None of the sounds constituting the music on The Money Store seem like they should work together. Each element alone is noise. Sound engineers Zach Hill and Andy Morin mix hisses, pops, scrapes, high pitched squeals, and bone shattering robot-bass together, throwing in lo-fi samples from street recordings and Youtube videos for good measure. All of these noisy concoctions lurk and stab out from a menacing fog beneath MC Ride’s flow, which is best described as varying intensities of shouting. He spouts lyrics cut straight from William Burroughs’ wet dreams. This sounds terrible doesn’t it? As horrible as the music may sound when described, Death Grips are making the most visceral, compulsive music to be released on a major label since… I’m sorry, I started that sentence without knowing how to end it. Major labels aren’t known for noise like this.
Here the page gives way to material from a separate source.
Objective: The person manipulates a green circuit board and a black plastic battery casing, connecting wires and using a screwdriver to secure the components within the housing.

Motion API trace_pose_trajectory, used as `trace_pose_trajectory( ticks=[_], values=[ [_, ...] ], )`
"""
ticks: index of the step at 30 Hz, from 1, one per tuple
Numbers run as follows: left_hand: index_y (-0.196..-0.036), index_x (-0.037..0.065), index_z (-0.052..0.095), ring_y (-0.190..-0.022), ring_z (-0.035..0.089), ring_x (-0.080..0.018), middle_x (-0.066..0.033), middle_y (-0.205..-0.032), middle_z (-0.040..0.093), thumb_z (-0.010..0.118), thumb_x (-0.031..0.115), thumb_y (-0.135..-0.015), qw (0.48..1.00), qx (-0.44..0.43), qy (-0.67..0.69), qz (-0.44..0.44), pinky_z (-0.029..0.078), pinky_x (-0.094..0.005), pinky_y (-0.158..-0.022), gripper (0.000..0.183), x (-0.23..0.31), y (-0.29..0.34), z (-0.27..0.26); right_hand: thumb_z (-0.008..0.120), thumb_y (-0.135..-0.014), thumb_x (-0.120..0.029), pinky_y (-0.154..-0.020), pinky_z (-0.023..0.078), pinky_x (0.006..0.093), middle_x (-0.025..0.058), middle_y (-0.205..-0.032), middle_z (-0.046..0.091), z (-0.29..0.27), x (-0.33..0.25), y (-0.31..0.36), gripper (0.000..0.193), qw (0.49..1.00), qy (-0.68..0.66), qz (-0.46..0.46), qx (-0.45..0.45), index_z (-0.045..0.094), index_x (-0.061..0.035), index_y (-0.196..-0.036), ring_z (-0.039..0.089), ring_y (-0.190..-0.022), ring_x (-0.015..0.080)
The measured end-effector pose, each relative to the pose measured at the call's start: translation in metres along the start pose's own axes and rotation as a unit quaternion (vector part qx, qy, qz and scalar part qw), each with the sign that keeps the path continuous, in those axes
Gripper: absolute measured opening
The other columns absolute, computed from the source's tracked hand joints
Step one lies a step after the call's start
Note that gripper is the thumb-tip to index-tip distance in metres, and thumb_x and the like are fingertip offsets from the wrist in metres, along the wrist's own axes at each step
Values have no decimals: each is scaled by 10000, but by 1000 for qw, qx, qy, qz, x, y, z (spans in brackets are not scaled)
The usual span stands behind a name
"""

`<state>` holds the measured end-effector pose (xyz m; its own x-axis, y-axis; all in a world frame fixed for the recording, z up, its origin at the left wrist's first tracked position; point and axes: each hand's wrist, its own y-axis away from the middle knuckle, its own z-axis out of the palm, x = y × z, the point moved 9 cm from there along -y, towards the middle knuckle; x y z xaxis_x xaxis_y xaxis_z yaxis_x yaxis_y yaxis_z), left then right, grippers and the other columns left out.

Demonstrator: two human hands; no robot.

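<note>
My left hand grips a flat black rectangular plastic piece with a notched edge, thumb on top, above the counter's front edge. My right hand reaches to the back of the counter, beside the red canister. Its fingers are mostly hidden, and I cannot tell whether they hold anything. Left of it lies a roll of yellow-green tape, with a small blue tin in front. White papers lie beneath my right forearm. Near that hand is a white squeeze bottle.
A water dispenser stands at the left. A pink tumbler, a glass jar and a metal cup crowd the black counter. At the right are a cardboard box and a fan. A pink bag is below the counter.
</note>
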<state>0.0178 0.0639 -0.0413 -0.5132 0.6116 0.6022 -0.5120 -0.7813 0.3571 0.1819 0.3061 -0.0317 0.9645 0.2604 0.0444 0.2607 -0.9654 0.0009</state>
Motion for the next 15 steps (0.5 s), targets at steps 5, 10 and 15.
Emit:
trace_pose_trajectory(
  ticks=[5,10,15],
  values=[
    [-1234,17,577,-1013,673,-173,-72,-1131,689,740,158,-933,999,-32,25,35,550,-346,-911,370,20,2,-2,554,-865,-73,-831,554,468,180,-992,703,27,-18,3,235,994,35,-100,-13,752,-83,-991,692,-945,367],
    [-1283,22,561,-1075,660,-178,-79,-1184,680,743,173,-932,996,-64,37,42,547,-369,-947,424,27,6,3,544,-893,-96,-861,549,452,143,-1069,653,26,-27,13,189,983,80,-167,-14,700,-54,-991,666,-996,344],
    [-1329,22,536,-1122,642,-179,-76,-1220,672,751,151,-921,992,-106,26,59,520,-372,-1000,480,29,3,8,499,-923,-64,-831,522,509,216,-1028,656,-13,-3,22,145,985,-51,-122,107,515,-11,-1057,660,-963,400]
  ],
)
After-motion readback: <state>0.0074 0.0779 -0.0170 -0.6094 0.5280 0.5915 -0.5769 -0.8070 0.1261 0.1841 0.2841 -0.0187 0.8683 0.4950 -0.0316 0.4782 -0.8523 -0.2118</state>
As inherently noisy as The Money Store is, though it may seem like Death Grips just recorded the sounds of five CDs skipping and mixed them together at times, everything is pinned ramshackle together with the catchiest hooks and song structures available. This is musical napalm. Once it gets on you, it will burn and scorch the soft tissues of your brain and you won’t be able to get it off because of how compulsive the song structures are.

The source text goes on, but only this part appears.